[Work instructions] How many lines in the listing contain the word "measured"? Reply with the number alone.

--- START ---

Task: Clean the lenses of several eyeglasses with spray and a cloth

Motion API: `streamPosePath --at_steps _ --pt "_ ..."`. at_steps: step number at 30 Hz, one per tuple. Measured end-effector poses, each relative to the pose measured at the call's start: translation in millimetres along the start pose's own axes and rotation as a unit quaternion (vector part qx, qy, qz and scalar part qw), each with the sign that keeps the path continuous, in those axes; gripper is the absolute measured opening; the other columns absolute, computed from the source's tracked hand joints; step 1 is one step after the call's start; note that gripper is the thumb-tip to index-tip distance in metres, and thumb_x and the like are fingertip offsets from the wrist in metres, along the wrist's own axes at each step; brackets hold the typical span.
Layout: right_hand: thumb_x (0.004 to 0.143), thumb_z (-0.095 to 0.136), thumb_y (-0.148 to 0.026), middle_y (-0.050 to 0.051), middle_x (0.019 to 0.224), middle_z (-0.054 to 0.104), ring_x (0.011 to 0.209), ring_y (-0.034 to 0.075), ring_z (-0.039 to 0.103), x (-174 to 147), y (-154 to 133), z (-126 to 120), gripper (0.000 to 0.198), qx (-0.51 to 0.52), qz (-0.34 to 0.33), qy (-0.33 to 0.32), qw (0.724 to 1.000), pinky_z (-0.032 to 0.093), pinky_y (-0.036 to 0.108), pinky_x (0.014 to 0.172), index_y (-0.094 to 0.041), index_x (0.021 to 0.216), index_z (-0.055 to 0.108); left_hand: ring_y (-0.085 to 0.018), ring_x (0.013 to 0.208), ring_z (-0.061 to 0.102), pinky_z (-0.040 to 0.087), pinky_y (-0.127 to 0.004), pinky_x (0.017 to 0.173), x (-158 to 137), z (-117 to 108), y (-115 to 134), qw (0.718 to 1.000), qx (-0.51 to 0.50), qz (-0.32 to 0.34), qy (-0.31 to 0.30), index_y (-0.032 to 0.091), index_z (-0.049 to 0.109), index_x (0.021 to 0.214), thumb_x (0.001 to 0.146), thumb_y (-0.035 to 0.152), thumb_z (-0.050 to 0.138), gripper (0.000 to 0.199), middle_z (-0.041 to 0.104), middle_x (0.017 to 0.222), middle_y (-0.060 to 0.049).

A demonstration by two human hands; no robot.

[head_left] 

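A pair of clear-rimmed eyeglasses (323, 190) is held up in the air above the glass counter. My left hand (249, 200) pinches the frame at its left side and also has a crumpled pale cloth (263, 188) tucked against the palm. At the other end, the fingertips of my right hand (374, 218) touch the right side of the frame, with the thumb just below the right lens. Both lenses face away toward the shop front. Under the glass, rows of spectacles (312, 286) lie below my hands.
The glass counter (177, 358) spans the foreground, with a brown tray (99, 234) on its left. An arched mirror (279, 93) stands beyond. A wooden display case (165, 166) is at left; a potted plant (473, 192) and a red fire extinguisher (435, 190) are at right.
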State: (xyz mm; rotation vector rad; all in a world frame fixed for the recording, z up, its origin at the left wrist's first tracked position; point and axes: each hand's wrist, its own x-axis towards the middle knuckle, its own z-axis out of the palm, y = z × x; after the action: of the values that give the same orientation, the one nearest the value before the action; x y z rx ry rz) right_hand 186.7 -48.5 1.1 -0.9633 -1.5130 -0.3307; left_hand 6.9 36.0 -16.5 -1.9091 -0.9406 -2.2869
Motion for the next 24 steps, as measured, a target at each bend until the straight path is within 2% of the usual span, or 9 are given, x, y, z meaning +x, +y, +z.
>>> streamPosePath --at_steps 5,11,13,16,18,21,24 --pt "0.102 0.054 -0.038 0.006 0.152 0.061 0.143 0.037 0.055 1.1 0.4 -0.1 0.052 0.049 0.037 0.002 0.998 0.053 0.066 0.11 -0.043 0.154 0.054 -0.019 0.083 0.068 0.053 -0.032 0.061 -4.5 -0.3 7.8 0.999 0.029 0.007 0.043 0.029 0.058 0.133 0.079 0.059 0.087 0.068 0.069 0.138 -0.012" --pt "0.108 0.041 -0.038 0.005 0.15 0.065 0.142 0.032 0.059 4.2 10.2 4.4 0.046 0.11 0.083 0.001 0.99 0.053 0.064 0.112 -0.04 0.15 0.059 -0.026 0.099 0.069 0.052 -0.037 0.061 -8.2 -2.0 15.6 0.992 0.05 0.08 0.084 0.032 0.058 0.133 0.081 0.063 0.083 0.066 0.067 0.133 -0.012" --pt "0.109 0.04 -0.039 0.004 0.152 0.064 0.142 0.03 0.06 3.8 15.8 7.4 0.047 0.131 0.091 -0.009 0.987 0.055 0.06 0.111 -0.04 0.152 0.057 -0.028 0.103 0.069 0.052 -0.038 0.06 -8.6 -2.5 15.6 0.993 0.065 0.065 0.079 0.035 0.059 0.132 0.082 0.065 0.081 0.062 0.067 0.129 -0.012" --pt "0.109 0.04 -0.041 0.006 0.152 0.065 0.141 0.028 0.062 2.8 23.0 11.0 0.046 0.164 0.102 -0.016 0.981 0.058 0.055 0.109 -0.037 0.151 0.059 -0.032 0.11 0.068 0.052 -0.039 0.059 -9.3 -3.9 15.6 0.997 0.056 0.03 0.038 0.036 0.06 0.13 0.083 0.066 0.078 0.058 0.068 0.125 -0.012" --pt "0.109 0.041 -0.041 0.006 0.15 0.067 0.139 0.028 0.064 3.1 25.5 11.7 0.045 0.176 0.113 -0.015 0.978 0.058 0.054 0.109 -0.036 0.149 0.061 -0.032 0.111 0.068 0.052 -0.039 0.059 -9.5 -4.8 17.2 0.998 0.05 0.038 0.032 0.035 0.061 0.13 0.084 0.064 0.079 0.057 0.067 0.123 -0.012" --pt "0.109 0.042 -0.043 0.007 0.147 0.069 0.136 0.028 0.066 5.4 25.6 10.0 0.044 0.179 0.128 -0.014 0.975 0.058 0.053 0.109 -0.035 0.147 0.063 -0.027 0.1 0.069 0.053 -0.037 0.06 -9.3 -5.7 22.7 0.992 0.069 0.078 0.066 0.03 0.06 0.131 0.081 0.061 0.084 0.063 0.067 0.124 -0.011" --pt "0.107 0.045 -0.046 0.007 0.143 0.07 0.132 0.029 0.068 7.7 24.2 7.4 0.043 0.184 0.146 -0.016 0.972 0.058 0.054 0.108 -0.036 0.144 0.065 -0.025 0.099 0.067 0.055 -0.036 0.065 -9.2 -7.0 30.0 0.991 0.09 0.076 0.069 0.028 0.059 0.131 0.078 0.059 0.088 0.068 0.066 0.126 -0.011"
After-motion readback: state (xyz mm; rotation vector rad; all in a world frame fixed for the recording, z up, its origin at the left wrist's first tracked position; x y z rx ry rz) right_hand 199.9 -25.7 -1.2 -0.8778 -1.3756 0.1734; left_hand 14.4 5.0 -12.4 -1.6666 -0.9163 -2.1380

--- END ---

[Answer section] 2